-- THE DATA follows --

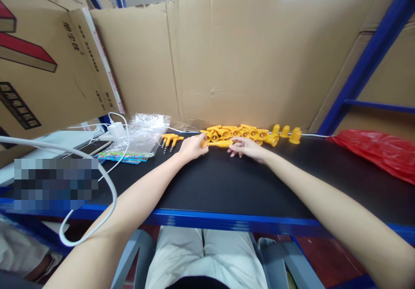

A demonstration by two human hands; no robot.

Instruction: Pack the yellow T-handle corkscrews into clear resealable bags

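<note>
Head view shows our two hands over the black worktop (207, 189). A yellow piece (224, 143) is between them, just in front of a pile of yellow parts (240, 132). The fingers of our left hand (192, 147) are pinched on its left end. Our right hand (249, 149) has its fingers at the other end, but we cannot tell if they grip it. Near our left hand lie small corkscrews (168, 139) with yellow tops. Three yellow cups (295, 136) stand to the right of the pile, and a red bag (376, 152) lies farther right.
</note>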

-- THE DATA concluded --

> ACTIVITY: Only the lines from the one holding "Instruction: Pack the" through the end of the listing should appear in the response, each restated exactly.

> OUTPUT:
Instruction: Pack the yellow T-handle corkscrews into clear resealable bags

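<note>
Head view shows our two hands over the black worktop (207, 189). A yellow piece (224, 143) is between them, just in front of a pile of yellow parts (240, 132). The fingers of our left hand (192, 147) are pinched on its left end. Our right hand (249, 149) has its fingers at the other end, but we cannot tell if they grip it. Near our left hand lie small corkscrews (168, 139) with yellow tops. Three yellow cups (295, 136) stand to the right of the pile, and a red bag (376, 152) lies farther right.
</note>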

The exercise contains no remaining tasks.